# Work to be completed:
Could you please retype all of the entries exactly as they appear?
───── Recorded information ─────
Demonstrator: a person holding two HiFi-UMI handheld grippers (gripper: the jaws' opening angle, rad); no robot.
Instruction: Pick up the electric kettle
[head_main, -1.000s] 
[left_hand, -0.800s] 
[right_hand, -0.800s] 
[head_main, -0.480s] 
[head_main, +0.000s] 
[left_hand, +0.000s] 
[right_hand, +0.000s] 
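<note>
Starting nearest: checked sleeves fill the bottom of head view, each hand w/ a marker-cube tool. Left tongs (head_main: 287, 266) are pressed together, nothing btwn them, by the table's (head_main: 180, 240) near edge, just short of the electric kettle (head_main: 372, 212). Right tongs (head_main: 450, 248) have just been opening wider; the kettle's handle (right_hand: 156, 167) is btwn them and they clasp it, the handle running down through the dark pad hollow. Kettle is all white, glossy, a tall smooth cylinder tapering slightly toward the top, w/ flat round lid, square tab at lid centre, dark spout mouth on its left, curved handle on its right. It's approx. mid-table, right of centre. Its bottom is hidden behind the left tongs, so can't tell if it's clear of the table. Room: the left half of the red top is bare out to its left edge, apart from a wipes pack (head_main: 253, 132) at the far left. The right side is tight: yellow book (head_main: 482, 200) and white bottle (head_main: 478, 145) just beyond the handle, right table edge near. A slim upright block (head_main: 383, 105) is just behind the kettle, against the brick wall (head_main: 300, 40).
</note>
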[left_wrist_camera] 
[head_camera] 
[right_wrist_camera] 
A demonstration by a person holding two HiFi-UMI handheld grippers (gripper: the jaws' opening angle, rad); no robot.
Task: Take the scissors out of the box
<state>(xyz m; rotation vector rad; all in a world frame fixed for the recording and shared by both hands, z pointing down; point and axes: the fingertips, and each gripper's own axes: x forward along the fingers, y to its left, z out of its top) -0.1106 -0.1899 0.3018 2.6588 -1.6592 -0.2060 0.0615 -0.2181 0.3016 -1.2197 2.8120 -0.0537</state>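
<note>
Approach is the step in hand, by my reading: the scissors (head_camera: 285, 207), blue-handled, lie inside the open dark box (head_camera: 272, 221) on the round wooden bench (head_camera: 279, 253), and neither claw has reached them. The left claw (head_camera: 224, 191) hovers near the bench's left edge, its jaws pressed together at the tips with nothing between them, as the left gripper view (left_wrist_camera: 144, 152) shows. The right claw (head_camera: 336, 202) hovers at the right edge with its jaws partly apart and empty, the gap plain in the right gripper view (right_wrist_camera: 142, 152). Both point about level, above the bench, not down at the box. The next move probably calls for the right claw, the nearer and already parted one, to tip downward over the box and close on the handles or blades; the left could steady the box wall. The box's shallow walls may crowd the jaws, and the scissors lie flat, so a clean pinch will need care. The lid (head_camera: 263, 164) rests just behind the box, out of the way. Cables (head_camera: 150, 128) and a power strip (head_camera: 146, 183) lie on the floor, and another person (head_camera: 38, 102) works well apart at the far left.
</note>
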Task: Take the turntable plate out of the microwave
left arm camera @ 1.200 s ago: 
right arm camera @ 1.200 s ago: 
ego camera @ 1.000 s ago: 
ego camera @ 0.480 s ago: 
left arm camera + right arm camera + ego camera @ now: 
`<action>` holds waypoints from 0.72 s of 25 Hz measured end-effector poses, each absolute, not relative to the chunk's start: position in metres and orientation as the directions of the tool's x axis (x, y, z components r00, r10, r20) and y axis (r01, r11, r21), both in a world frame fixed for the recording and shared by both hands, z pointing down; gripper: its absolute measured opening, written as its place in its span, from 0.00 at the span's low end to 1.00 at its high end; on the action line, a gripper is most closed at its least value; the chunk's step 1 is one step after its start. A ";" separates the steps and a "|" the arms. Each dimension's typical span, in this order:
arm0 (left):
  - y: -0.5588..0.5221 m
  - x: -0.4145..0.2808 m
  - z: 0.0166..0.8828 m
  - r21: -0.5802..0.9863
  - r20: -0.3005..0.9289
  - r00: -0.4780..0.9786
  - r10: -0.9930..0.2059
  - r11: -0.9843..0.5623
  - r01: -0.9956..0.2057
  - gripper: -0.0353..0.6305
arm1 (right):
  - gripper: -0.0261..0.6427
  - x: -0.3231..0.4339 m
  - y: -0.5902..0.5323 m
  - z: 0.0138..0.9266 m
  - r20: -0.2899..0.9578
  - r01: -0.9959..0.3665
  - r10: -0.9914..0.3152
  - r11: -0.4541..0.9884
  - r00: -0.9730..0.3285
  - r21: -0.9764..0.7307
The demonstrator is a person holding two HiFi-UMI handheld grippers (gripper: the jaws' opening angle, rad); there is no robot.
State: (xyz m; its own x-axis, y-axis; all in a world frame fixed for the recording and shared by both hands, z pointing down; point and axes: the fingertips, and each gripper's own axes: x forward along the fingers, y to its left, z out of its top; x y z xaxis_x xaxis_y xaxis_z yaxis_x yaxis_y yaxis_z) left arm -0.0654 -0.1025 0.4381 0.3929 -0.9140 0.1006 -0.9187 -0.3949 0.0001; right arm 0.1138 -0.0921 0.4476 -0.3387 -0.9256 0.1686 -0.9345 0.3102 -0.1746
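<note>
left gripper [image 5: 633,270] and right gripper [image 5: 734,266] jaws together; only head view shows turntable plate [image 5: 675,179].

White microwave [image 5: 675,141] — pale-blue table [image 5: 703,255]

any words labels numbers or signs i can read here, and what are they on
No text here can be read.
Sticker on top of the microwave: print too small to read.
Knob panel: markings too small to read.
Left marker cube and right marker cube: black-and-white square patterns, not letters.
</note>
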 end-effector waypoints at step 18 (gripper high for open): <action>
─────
# Completed task:
Demonstrator: a person holding two HiFi-UMI handheld grippers (gripper: the jaws' opening angle, rad); no robot.
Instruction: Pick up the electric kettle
[head_main, -1.000s] 
[left_hand, -0.800s] 
[right_hand, -0.800s] 
[head_main, -0.480s] 
[head_main, +0.000s] 
[left_hand, +0.000s] 
[right_hand, +0.000s] 
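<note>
Starting nearest: checked sleeves fill the bottom of head view, each hand w/ a marker-cube tool. Left tongs (head_main: 287, 266) are pressed together, nothing btwn them, by the table's (head_main: 180, 240) near edge, just short of the electric kettle (head_main: 372, 212). Right tongs (head_main: 450, 248) have just been opening wider; the kettle's handle (right_hand: 156, 167) is btwn them and they clasp it, the handle running down through the dark pad hollow. Kettle is all white, glossy, a tall smooth cylinder tapering slightly toward the top, w/ flat round lid, square tab at lid centre, dark spout mouth on its left, curved handle on its right. It's approx. mid-table, right of centre. Its bottom is hidden behind the left tongs, so can't tell if it's clear of the table. Room: the left half of the red top is bare out to its left edge, apart from a wipes pack (head_main: 253, 132) at the far left. The right side is tight: yellow book (head_main: 482, 200) and white bottle (head_main: 478, 145) just beyond the handle, right table edge near. A slim upright block (head_main: 383, 105) is just behind the kettle, against the brick wall (head_main: 300, 40).
</note>
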[left_wrist_camera] 
[head_camera] 
[right_wrist_camera] 
A demonstration by a person holding two HiFi-UMI handheld grippers (gripper: the jaws' opening angle, rad); no robot.
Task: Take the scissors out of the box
<state>(xyz m; rotation vector rad; all in a world frame fixed for the recording and shared by both hands, z pointing down; point and axes: the fingertips, and each gripper's own axes: x forward along the fingers, y to its left, z out of its top) -0.1106 -0.1899 0.3018 2.6588 -1.6592 -0.2060 0.0615 -0.2181 0.3016 -1.2197 2.8120 -0.0537</state>
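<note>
Approach is the step in hand, by my reading: the scissors (head_camera: 285, 207), blue-handled, lie inside the open dark box (head_camera: 272, 221) on the round wooden bench (head_camera: 279, 253), and neither claw has reached them. The left claw (head_camera: 224, 191) hovers near the bench's left edge, its jaws pressed together at the tips with nothing between them, as the left gripper view (left_wrist_camera: 144, 152) shows. The right claw (head_camera: 336, 202) hovers at the right edge with its jaws partly apart and empty, the gap plain in the right gripper view (right_wrist_camera: 142, 152). Both point about level, above the bench, not down at the box. The next move probably calls for the right claw, the nearer and already parted one, to tip downward over the box and close on the handles or blades; the left could steady the box wall. The box's shallow walls may crowd the jaws, and the scissors lie flat, so a clean pinch will need care. The lid (head_camera: 263, 164) rests just behind the box, out of the way. Cables (head_camera: 150, 128) and a power strip (head_camera: 146, 183) lie on the floor, and another person (head_camera: 38, 102) works well apart at the far left.
</note>
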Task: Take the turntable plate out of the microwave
left arm camera @ 1.200 s ago: 
right arm camera @ 1.200 s ago: 
ego camera @ 1.000 s ago: 
ego camera @ 0.480 s ago: 
left arm camera + right arm camera + ego camera @ now: 
`<action>` holds waypoints from 0.72 s of 25 Hz measured end-effector poses, each absolute, not relative to the chunk's start: position in metres and orientation as the directions of the tool's x axis (x, y, z components r00, r10, r20) and y axis (r01, r11, r21), both in a world frame fixed for the recording and shared by both hands, z pointing down; gripper: its absolute measured opening, written as its place in its span, from 0.00 at the span's low end to 1.00 at its high end; on the action line, a gripper is most closed at its least value; the chunk's step 1 is one step after its start. A ";" separates the steps and a "|" the arms. Each dimension's typical span, in this order:
arm0 (left):
  - y: -0.5588..0.5221 m
  - x: -0.4145..0.2808 m
  - z: 0.0166..0.8828 m
  - r21: -0.5802..0.9863
  - r20: -0.3005..0.9289
  - r00: -0.4780..0.9786
  - r10: -0.9930..0.2059
  - r11: -0.9843..0.5623
  - r01: -0.9956..0.2057
  - gripper: -0.0353..0.6305
arm1 (right):
  - gripper: -0.0261..0.6427
  - x: -0.3231..0.4339 m
  - y: -0.5902..0.5323 m
  - z: 0.0138..0.9266 m
  - r20: -0.2899..0.9578
  - r01: -0.9959..0.3665
  - r10: -0.9914..0.3152
  - r11: -0.4541..0.9884
  - r00: -0.9730..0.3285
  - r21: -0.9764..0.7307
The demonstrator is a person holding two HiFi-UMI handheld grippers (gripper: the jaws' opening angle, rad); there is no robot.
State: (xyz m; its own x-axis, y-axis; all in a world frame fixed for the recording and shared by both hands, z pointing down; point and axes: the fingertips, and each gripper's own axes: x forward along the fingers, y to its left, z out of its top; x y z xaxis_x xaxis_y xaxis_z yaxis_x yaxis_y yaxis_z) left arm -0.0654 -0.1025 0.4381 0.3929 -0.9140 0.1006 -0.9187 -0.3949 0.0001; right arm 0.1138 -0.0921 0.4476 -0.3387 -0.9256 0.1686 -0.9345 0.3102 -0.1746
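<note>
left gripper [image 5: 633,270] and right gripper [image 5: 734,266] jaws together; only head view shows turntable plate [image 5: 675,179].

White microwave [image 5: 675,141] — pale-blue table [image 5: 703,255]

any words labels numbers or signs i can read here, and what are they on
No text here can be read.
Sticker on top of the microwave: print too small to read.
Knob panel: markings too small to read.
Left marker cube and right marker cube: black-and-white square patterns, not letters.
</note>
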 end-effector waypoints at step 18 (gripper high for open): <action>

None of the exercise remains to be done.